NHL

Rangers show mettle turning defeat to victory

The King had already started looking ahead. Of course he had. Hadn’t you? Hadn’t everyone? Henrik Lundqvist was on the bench, the seconds were spinning off the clock at Madison Square Garden, the puck was twisting on the ice, there were 20 seconds left, then 15, then 10.

“In your mind,” Lundqvist said, “you start thinking, ‘OK, we’ve been here before, we’ve been down 3-2, we know what we need to do.’”

In your mind too, right? And in your living room, where you’d paced the rug bare, or in the saloon where you were ready to order one for the road, one to make you forget. Or in your seat at the Garden, watching the seconds spinning off, melting away, trying to muster a sound, any sound, something that would make the nausea go away …

… and then …

… and then …

… and then …

“And then,” Lundqvist said, “you’re thinking of something very different.”

It took a full heartbeat for the Garden to register with its voice what it had already seen with its eyes. Had the puck really squirted over the line? That wasn’t an optical illusion? Ryan Callahan had really started that one final push, and Brad Richards had ended it, and that was really the red light spinning behind the Washington goal?

It was really a 2-2 hockey game?

There were [ital] really [ital] only 6.6 seconds left, 6.6 seconds that had separated the Rangers from having to make another trip to another national capital trying to liberate their season from another band of low-seeded pirates?

“You’re on the brink of feeling the worst you could possibly feel,” center Brian Boyle said. “And then you’re just flying as high as you possibly can.”

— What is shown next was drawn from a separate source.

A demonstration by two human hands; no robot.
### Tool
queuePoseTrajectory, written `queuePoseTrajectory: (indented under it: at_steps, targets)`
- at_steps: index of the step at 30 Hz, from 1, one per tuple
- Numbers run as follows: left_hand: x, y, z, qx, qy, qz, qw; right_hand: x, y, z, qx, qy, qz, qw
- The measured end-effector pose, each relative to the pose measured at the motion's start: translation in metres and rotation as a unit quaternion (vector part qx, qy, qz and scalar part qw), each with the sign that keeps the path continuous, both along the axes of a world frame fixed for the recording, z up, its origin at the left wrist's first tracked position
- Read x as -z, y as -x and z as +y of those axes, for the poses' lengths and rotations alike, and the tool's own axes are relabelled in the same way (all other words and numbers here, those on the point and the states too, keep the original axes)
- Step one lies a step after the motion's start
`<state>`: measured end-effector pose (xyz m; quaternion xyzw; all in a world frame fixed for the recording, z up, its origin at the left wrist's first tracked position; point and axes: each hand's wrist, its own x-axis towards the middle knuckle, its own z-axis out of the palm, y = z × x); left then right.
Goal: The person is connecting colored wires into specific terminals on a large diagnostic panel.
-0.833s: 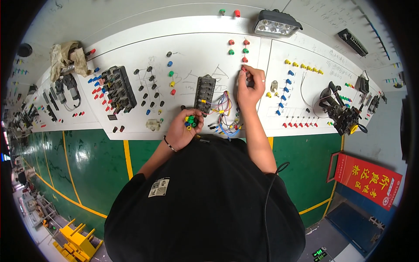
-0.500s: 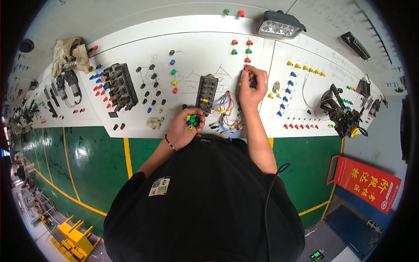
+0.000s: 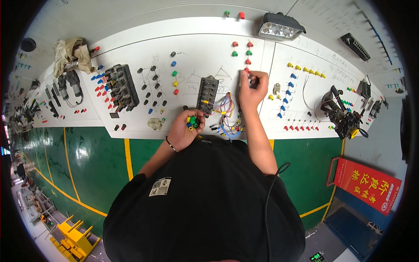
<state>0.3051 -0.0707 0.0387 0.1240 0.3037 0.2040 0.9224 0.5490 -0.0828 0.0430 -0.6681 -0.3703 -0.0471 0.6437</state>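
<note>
Several small coloured terminal caps (image 3: 192,122), green, yellow, blue and black, lie in the curled fingers of my left hand (image 3: 180,132). That hand is low on the white panel, beside a black fuse box (image 3: 208,92). My right hand (image 3: 252,92) is raised higher up, its thumb and fingers pinched round a red terminal cap (image 3: 247,70) at the lower end of a column of posts. Part of that post is hidden by the fingertips. Above it sit a red post (image 3: 248,62) and a green post (image 3: 249,53). Loose coloured wires (image 3: 226,112) bunch between my forearms.
To the left stands a larger fuse box (image 3: 121,86) near rows of black terminals (image 3: 153,76). A lamp (image 3: 281,27) is mounted at the top. On the right are blue terminals (image 3: 288,91) and a black mechanical assembly (image 3: 340,112). A red sign (image 3: 368,185) stands beyond the panel.
The view has shifted very slightly. Both hands keep the same places and grips.
</note>
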Motion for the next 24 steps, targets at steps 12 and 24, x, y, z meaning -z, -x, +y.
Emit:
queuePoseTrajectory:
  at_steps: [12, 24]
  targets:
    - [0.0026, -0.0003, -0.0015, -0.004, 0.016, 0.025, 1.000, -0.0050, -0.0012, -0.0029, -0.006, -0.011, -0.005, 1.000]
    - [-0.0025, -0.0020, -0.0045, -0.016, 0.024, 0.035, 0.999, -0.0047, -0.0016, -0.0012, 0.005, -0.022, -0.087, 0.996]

They wouldn’t torture you this time, either. Less than a minute and a half into overtime, still enjoying a power play, Marc Staal beat Braden Holtby, the scoreboard clicked to 3-2, and the stands went nuclear. The Rangers exploded off the bench and you did the same, didn’t you? This was one of those games you feel a part of, right down to the sweat pouring down your face at the end, right to the point where you collapsed into your La-Z-Boy, needing a breather.

“It’s awesome,” Callahan, the captain, said of the joyous thunderstorm that crackled once, 6.6 seconds before the end of regulation, and again, less than a minute and a half into OT. “Twenty seconds left, they’re standing up and chanting ‘Let’s go, Rangers!’ and that fuels you. That makes you feel good. To be able to get that one and hear the Garden explode … I haven’t heard it that loud since I’ve been here.”

He’d better get used to it, because you want to know what this was, when you get right down to it? It was precisely the kind of game champions win, the kind they look back on in July, in October, in 10 years, in 30. It’s precisely the kind of game that fans talk about forever, that they relive, that kids re-enact on the street.

Six-point-six? Are you kidding?

“You feel like you have a chance coming down the stretch,” Richards said, “and someone has to bury it.”

Richards buried it. And then Staal buried another. All night long the Rangers occupied the Caps’ end of the ice, kept rushing at Holtby, kept peppering him with shots and chances and pressure. And for 59 minutes and 53.4 seconds, it seemed like the most fruitless task in the world. The Caps were going to survive. The Rangers were going to have to do in Washington what they’d already done in Ottawa.

They were flirting with fire.

And instead wound up dancing on stars.

“In overtime, you know it’s gonna end quick and one team’s gonna get kicked in the gut,” said John Tortorella, the Rangers coach who’d seen his team get kicked in the gut seven straight times until surviving Game 3’s marathon, whose quiet confidence in all of the season’s gravest moments so far ennobles his team with the belief it can make moments like this happen simply by wanting them to happen, by willing them to happen.

“We found a way,” Tortorella said, and you have to believe this won’t be the last time you’ll hear the coach singing those lyrics before the this spring is done.